Car le fils de l’homme est seigneur du sabbat — Matthieu 12:8

Le sabbat a été fait pour l’homme, non pas l’homme pour le sabbat ; de sorte que le fils de l’homme est seigneur aussi du sabbat — Marc 2:27, 28 (*)

(*) Notre objet n’est pas de traiter toute la question du sabbat. Nous recommandons vivement là-dessus : J. L. Le sabbat et le premier jour de la semaine ; Le Sabbat et le jour du Seigneur (3° éd. 1908). Le sujet est envisagé de façon plus large dans : J. N. D. Le Sabbat, ou : Qui est mort, la loi ou moi ? (3° éd. 1908)

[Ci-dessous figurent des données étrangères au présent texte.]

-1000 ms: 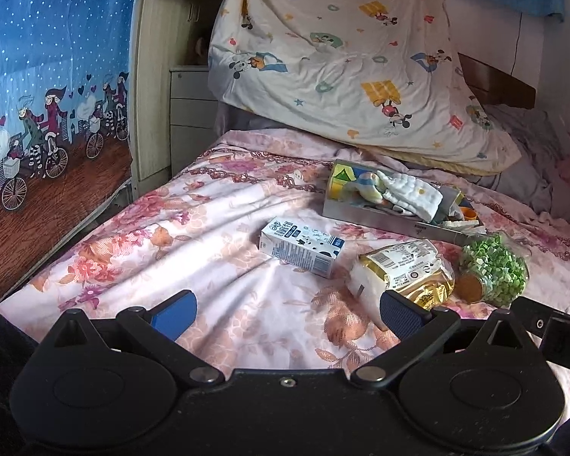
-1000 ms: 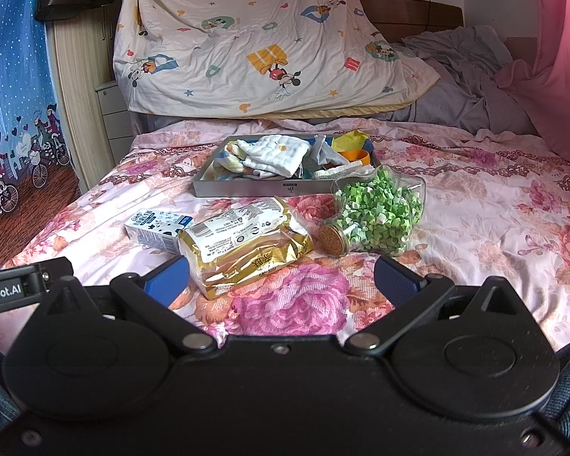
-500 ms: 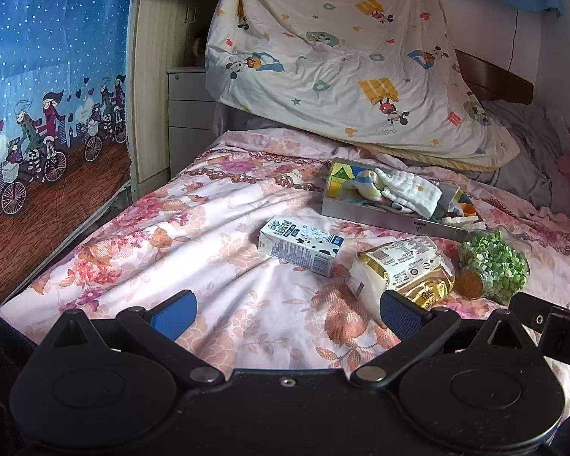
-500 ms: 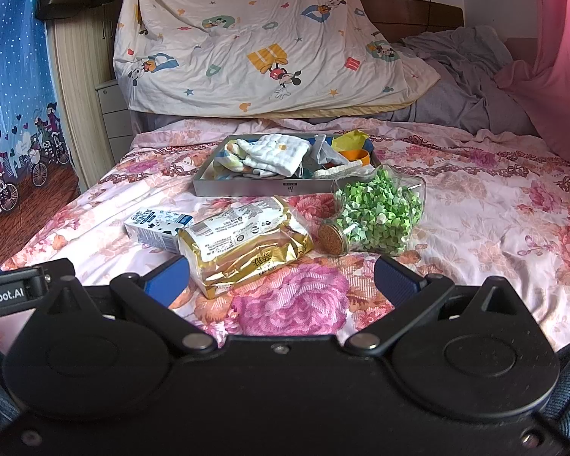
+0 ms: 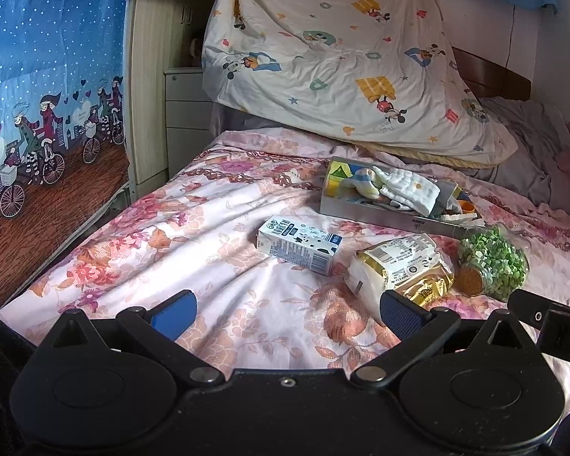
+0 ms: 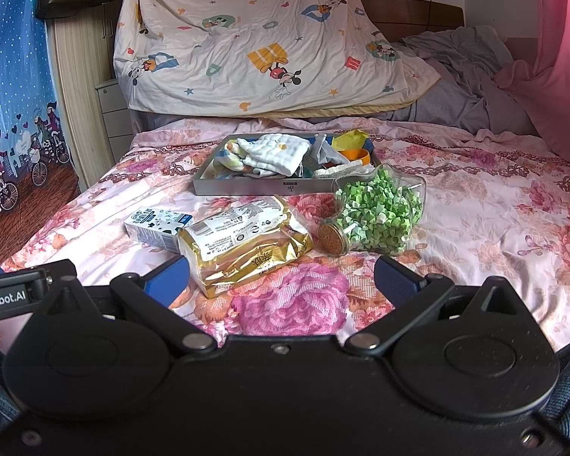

Les titres et sous-titres ont été ajoutés par Bibliquest ; ME 1966 p. 169

Table des matières :

1     Le titre de Fils de l’homme

2     Le privilège de participer au repos de Dieu : le sabbat

3     Les meilleurs commandements se tournent en condamnation pour l’homme

4     Le repos et les droits du Fils de l’homme, Seigneur du sabbat

5     Usage du sabbat par le Seigneur et par les hommes religieux

6     Une nouvelle position de l’homme vis-à-vis du sabbat

6.1      Un repos en dehors de la première création

6.2      Repos pendant le règne de Christ et l’état éternel

6.3      Le sabbat présentement

 

1                    Le titre de Fils de l’homme

Le titre de Fils de l’homme, que Jésus, et lui seul, emploie ordinairement dans les évangiles pour se désigner, a une double portée. Il évoque l’abaissement de Celui qui sans jamais cesser d’être Dieu a «été fait à la ressemblance des hommes». Il atteste d’autre part la réelle aussi bien que parfaite humanité de Christ, l’homme tel que Dieu le voulait. Il est «l’héritier des destinées de l’homme selon l’intention et les conseils de Dieu» (J.N.D.) ; il détient tous les droits qui dans ces conseils appartiennent à l’homme, tout ce dont Adam pécheur a été dépossédé mais que sa déchéance ne pouvait annuler, car le propos de Dieu date d’avant la fondation du monde.

 

2                    Le privilège de participer au repos de Dieu : le sabbat

De toutes les prérogatives dont l’homme devait jouir, aucune n’est plus élevée que celle de participer au repos de Dieu. Dieu «se reposa le septième jour de toute son oeuvre» (Gen. 2:2), et Il «bénit et sanctifia» (Gen. 2:3 ; Ex. 20:11) ce jour, à l’intention de l’homme. «Le sabbat a été fait pour l’homme». Adam eût goûté ce repos s’il était resté innocent ; sa chute a entraîné pour lui, pour sa race, et pour la création dont il était le chef, le désordre, les souffrances, les soupirs, la mort. Il n’y a pas de repos ici-bas.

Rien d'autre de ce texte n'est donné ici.